New rules for digital markets

A new Digital Markets, Competition, and Consumer Bill would introduce new rules for digital markets. It would improve consumer safeguarding by banning fake online reviews, tackling “subscription traps” designed by auto-renewals, and bettering the quality of nontraditional dispute resolution mechanisms for users.

New rules after Brexit

The authority plans to introduce a new Brexit Freedoms Bill to enable laws inherited from the EU to be changed more easily using secondary legislation. It would also cancel the supremacy of adapted EU law as it still applies in the UK.

Also, there were captured aspects of acquiring shares through anonymous order books, document charges, BVCA 2021/2022 annual review, changes to vertical block exemptions confirmed, and private sector carbon transition plans.

What is a transition plan?

The Transition Plan Taskforce (for short, TPT) is now looking for proof to help with developing these mechanisms. Particularly, it is asking for views on the points below-listed.

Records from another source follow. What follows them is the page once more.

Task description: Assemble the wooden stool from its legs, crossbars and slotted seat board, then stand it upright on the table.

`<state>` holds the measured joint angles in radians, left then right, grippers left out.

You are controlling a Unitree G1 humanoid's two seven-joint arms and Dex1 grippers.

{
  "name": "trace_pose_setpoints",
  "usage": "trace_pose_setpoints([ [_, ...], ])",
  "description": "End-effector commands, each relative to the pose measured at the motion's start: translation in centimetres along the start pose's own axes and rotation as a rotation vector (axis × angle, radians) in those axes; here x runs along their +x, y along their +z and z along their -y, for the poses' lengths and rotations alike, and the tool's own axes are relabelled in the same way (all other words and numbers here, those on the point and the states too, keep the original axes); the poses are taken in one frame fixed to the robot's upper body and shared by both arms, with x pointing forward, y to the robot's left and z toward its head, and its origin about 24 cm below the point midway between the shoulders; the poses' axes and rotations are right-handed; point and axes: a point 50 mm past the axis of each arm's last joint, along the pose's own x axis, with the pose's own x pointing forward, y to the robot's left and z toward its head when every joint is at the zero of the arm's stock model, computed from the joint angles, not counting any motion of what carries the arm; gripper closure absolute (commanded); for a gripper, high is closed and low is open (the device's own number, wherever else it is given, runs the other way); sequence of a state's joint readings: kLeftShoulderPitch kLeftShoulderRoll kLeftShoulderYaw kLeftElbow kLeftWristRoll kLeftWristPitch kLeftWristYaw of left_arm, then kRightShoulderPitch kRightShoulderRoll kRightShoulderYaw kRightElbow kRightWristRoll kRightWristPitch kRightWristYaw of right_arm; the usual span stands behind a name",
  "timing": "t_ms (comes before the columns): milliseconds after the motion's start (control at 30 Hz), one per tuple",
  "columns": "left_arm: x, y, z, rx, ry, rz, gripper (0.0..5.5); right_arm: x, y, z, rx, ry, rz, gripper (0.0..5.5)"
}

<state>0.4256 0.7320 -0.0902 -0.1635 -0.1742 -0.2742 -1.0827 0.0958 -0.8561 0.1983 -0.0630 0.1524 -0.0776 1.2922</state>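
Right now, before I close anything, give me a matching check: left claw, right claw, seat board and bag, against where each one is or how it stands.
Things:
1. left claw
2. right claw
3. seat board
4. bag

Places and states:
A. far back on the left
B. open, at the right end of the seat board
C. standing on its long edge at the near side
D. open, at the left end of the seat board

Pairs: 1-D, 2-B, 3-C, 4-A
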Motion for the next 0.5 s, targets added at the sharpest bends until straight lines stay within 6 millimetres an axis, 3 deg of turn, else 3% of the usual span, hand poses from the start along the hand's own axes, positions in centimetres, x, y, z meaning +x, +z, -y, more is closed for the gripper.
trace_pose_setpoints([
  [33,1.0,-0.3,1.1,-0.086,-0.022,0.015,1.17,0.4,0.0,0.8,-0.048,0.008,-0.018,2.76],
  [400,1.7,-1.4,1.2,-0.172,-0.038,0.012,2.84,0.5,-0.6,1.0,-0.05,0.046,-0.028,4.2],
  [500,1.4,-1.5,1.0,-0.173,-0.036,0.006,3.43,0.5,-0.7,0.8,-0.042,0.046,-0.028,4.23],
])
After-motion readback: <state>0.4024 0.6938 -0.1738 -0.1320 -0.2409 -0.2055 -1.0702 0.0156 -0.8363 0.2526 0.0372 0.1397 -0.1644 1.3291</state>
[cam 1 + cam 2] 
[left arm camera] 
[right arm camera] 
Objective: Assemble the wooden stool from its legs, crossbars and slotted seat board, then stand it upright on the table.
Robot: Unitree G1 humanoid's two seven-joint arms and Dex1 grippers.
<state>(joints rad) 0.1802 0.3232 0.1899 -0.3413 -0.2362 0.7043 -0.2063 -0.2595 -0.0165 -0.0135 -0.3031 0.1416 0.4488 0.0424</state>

  • Whether market participants agree with the proposed definition of a transition plan and any potential definitions.
  • The scenario of use for transition plans.
  • The fields for which the TPT should design bespoke transition plan templates and the order in which it should prioritize those fields.
  • The scope in which it should analyze problems beyond a firm’s contribution to economy-wide decarbonization, and any potential challenges between entity-level and economy-wide decarbonization purposes.
  • Which financial and non-financial frameworks and processes the TPT should take into account.
  • What issues do small and medium-sized enterprises see while preparing or using transition plans and how the proposed mechanisms can address these issues.
  • Whether the 3 principles for transition plans, namely: aligning with economy-wide net-zero transition; focusing on concrete actions that emphasize the near term, and transparent and periodic reporting and verification are workable.
  • Whether there are any extra elements in the framework TPT should take into consideration, and whether any elements entail potential substantial barriers to execution.

The TPT has set a deadline for responses by 13 July 2022 using a feedback form. Now it is working on the implementation of corporate law updates.